- **What to produce**: Leaving the pictures aside, return the listing exactly as it appears.

- **Data segment**:
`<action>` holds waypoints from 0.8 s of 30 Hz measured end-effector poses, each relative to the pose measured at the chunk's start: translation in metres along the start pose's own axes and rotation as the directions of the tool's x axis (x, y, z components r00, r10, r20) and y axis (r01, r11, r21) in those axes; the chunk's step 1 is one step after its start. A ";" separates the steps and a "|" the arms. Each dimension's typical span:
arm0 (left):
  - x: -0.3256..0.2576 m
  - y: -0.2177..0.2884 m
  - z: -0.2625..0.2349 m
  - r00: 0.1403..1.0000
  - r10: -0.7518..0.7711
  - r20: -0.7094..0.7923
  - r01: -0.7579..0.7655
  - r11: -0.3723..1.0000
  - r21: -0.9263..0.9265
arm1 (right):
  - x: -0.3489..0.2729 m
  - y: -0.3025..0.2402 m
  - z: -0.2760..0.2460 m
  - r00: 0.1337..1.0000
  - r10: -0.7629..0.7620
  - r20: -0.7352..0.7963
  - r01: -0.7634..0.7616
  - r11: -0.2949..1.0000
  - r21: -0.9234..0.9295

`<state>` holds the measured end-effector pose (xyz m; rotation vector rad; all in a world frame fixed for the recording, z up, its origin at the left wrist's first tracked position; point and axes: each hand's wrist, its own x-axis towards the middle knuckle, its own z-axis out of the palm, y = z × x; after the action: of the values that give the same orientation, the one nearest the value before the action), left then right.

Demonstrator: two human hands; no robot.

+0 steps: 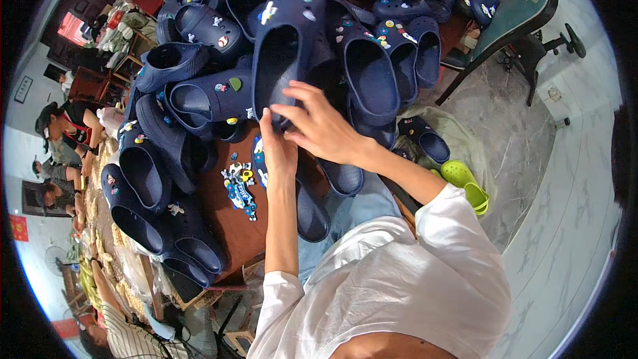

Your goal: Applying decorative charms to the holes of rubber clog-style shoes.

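A navy blue clog [307, 16] with small coloured charms on its toe is held up in front of me, toe pointing away. My left hand [279, 149] grips it at the heel, thumb up along the rim. Over the clog's heel opening reaches my right hand [325, 125], its fingers bent and apart, the tips close to the left thumb. Whether they touch the clog is hard to make out. Below the hands, a small heap of loose charms [239, 189] lies on the brown tabletop [222, 233].
Many navy clogs [199, 96] with charms are piled around the far and left sides. At right stand a green-backed chair [508, 16] and, on the floor, lime green clogs [465, 183]. Several people [66, 126] sit along a cluttered table at the left.
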<state>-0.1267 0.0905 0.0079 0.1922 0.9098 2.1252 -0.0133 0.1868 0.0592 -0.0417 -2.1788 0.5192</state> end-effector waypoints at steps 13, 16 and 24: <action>-0.009 0.001 0.032 0.993 0.024 -0.115 -0.035 0.994 -0.101 | -0.116 0.115 -0.075 0.445 0.895 -0.002 -0.742 0.370 0.559; -0.008 -0.001 0.033 0.991 0.043 -0.129 -0.055 0.994 -0.094 | -0.120 0.133 -0.080 0.478 0.878 0.012 -0.701 0.373 0.608; -0.007 -0.001 0.029 0.991 0.013 -0.137 -0.027 0.995 -0.095 | -0.062 0.120 -0.132 0.129 0.969 0.209 -0.510 -0.116 0.852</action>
<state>-0.1093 0.1022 0.0295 0.0071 0.8832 2.2167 0.1085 0.3294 0.0365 -1.0350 -0.8156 1.9682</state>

- **Solution for this problem**:
`<action>` holds waypoints from 0.8 s of 30 Hz measured end-effector poses, each relative to the pose measured at the chunk's start: translation in metres along the start pose's own axes and rotation as the directions of the tool's x axis (x, y, z components r00, r10, r20) and y axis (r01, r11, r21) in those axes; the chunk's step 1 is one step after its start. A ";" separates the steps and a "|" the arms. Each dimension's typical span:
arm0 (left):
  - x: -0.3256..0.2576 m
  - y: -0.2177..0.2884 m
  - z: -0.2625..0.2349 m
  - r00: 0.1403..1.0000
  - r10: -0.7518..0.7711
  - r20: -0.7094..0.7923
  - r01: -0.7579..0.7655
  - r11: -0.3723..1.0000
  - r21: -0.9263..0.9265
arm1 (right):
  - x: -0.3489..0.2729 m
  - y: -0.3025..0.2402 m
  - z: -0.2760..0.2460 m
  - r00: 0.1337..1.0000
  - r10: -0.7629..0.7620
  - r20: -0.7352..0.7963
  - r01: -0.7634..0.7616
  - r11: -0.2949..1.0000
  - r21: -0.9234..0.9295

`<state>` holds the measured end-effector pose (xyz m; rotation vector rad; all in a world frame fixed for the recording, z up, its origin at the left wrist's first tracked position; point and axes: each hand's wrist, its own x-axis towards the middle knuckle, its own z-axis out of the palm, y = z × x; after the action: of the values that give the same orientation, the one nearest the value before the action), left then right.

Demonstrator: two human hands; no robot.

+0 steps: 

Your goal: Applying decorative charms to the holes of rubber clog-style shoes.

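A navy blue clog [307, 16] with small coloured charms on its toe is held up in front of me, toe pointing away. My left hand [279, 149] grips it at the heel, thumb up along the rim. Over the clog's heel opening reaches my right hand [325, 125], its fingers bent and apart, the tips close to the left thumb. Whether they touch the clog is hard to make out. Below the hands, a small heap of loose charms [239, 189] lies on the brown tabletop [222, 233].
Many navy clogs [199, 96] with charms are piled around the far and left sides. At right stand a green-backed chair [508, 16] and, on the floor, lime green clogs [465, 183]. Several people [66, 126] sit along a cluttered table at the left.
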<state>-0.1267 0.0905 0.0079 0.1922 0.9098 2.1252 -0.0133 0.1868 0.0592 -0.0417 -2.1788 0.5192</state> end-effector waypoints at steps 13, 16 and 24: <action>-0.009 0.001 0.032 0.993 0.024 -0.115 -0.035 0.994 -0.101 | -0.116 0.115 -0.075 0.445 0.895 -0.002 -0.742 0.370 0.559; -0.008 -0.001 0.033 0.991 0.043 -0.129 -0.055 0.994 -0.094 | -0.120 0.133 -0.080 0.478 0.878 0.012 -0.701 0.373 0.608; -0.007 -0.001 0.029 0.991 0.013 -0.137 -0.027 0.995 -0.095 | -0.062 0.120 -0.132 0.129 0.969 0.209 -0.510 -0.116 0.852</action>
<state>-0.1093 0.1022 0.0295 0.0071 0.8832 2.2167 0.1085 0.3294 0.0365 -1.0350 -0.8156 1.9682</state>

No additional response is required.